#### EXERCISE
All lines in the records that carry the string "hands" are to be shown.
*** Opening of DATA TO EXAMINE ***
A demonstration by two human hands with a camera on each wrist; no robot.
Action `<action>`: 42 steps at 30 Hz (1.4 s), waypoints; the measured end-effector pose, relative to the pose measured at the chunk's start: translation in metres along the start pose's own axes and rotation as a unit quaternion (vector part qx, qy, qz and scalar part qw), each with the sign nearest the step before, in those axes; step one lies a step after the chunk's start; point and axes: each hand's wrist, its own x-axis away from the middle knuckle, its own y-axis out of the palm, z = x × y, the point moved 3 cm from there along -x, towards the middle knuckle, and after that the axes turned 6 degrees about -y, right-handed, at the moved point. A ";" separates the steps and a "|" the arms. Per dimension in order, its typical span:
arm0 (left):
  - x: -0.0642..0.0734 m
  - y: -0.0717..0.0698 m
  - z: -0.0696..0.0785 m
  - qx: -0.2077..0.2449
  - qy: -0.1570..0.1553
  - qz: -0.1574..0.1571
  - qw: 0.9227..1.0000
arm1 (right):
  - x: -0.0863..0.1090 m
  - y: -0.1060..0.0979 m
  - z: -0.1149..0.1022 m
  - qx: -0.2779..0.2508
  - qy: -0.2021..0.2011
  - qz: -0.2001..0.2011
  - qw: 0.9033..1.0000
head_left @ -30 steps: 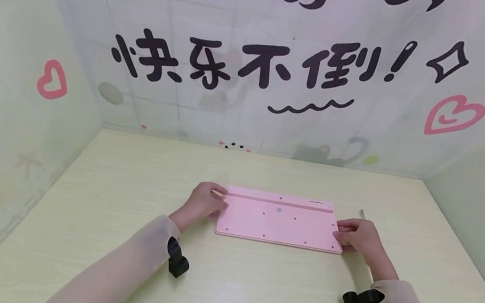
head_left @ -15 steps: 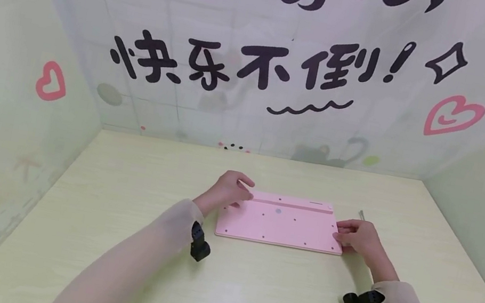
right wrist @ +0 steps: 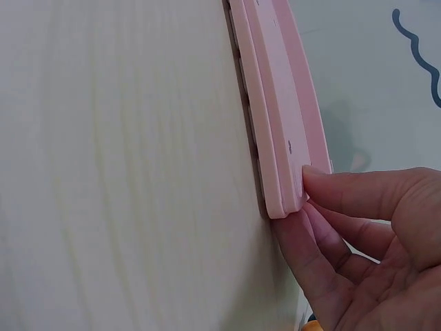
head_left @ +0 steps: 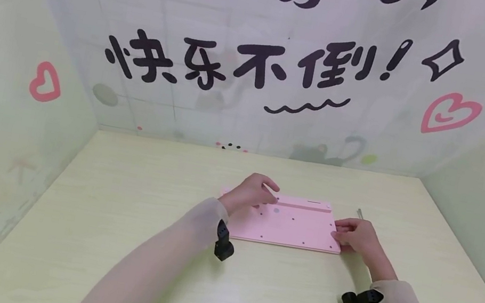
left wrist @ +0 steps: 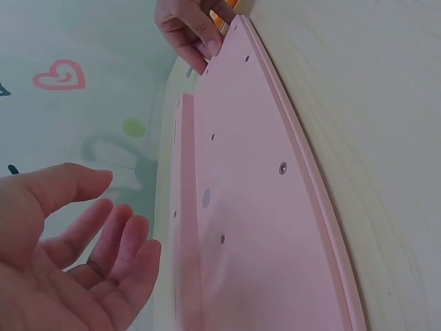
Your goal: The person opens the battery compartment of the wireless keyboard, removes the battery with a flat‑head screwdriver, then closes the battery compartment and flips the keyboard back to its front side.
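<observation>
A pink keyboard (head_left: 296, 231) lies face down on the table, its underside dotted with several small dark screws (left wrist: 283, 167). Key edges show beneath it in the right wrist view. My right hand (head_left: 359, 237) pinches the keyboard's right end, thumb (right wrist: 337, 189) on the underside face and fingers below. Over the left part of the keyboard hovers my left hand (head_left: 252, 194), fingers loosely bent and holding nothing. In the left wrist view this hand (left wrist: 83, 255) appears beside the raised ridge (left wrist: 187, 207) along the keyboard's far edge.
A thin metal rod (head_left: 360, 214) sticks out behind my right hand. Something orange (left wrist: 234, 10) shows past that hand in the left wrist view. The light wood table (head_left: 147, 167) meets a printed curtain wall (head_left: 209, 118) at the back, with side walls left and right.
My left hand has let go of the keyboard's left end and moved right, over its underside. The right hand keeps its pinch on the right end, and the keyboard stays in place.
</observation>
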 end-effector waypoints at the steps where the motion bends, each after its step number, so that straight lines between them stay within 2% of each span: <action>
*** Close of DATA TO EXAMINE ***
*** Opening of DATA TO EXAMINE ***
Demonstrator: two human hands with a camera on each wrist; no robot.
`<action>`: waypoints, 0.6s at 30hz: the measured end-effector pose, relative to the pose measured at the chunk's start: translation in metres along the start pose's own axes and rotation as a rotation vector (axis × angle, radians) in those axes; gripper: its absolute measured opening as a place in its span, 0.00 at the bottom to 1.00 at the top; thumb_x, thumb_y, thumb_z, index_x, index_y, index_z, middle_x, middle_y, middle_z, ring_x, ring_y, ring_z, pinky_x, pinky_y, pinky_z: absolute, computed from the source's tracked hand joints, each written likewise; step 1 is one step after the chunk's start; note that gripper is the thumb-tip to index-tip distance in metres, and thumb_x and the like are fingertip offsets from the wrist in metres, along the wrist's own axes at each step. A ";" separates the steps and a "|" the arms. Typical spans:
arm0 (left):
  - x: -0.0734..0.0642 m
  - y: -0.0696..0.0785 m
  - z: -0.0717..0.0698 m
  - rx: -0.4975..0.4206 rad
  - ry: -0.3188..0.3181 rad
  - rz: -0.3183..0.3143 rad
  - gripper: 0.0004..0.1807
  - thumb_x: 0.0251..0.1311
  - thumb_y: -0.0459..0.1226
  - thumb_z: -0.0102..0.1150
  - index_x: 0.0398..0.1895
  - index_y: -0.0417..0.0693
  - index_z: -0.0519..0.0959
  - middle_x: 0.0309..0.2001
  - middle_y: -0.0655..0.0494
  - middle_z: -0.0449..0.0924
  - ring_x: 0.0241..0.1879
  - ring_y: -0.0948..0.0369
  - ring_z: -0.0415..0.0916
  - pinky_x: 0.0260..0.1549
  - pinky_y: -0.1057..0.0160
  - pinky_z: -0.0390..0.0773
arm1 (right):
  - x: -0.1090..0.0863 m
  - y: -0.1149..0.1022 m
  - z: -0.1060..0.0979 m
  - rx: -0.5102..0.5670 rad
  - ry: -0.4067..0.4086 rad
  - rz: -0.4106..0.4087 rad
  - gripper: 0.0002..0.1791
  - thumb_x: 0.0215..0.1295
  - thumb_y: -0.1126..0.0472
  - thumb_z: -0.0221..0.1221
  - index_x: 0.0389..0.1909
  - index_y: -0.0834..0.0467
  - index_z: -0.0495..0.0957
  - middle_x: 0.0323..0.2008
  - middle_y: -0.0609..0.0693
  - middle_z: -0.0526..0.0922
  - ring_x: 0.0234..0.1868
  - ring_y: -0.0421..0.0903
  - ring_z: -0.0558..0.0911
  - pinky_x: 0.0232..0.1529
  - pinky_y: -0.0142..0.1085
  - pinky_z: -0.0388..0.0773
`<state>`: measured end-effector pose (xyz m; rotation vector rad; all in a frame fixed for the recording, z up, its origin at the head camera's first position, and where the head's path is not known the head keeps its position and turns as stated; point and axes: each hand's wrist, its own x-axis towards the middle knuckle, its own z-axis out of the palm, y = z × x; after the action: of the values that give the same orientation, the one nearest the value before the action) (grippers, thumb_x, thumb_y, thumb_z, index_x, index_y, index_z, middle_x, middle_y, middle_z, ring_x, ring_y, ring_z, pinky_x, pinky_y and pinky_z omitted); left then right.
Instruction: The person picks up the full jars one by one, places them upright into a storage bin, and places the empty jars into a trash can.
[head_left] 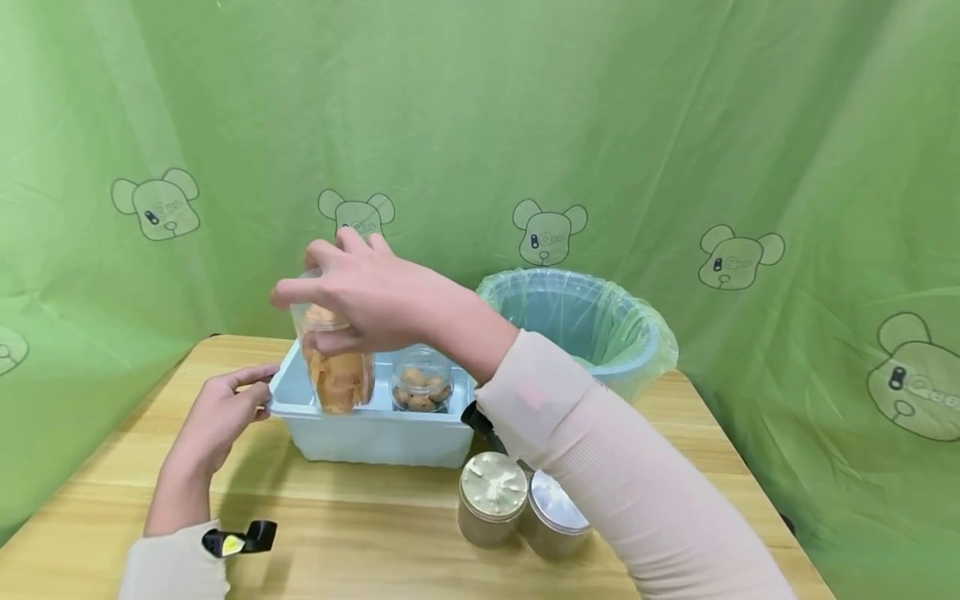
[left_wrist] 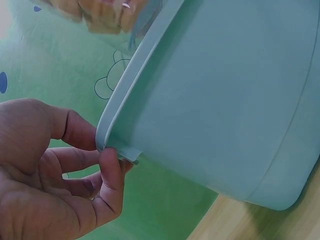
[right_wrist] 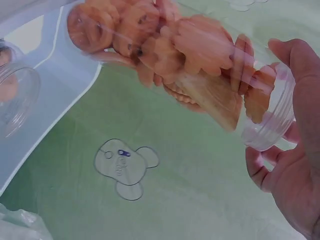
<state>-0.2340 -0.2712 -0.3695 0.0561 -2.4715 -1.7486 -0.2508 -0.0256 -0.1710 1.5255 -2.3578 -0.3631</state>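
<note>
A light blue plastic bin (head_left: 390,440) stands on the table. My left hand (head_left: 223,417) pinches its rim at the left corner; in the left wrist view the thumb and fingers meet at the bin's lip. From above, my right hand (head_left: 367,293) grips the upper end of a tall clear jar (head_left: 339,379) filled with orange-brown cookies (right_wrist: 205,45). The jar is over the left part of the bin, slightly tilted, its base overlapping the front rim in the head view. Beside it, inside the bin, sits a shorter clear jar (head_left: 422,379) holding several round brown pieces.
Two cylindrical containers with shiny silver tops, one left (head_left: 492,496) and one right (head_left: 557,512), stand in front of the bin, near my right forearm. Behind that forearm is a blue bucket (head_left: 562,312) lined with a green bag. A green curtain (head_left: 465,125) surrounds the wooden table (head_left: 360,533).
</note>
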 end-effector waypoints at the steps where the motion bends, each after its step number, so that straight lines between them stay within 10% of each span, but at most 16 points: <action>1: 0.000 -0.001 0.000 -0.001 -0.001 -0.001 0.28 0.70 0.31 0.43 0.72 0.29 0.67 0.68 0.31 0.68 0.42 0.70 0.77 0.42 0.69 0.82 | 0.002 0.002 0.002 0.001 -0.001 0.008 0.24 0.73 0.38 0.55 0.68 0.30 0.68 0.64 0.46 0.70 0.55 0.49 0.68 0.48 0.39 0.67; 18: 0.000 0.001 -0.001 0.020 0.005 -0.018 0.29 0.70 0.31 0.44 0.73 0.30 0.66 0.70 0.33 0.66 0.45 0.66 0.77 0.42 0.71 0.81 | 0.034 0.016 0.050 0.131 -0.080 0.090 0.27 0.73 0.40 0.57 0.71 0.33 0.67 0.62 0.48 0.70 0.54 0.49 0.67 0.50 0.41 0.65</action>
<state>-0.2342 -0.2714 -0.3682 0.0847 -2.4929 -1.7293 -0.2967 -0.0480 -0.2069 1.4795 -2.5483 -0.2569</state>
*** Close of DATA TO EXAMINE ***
#### EXPECTED OUTPUT
A demonstration by two human hands with a camera on each wrist; no robot.
Demonstrator: two human hands with a camera on each wrist; no robot.

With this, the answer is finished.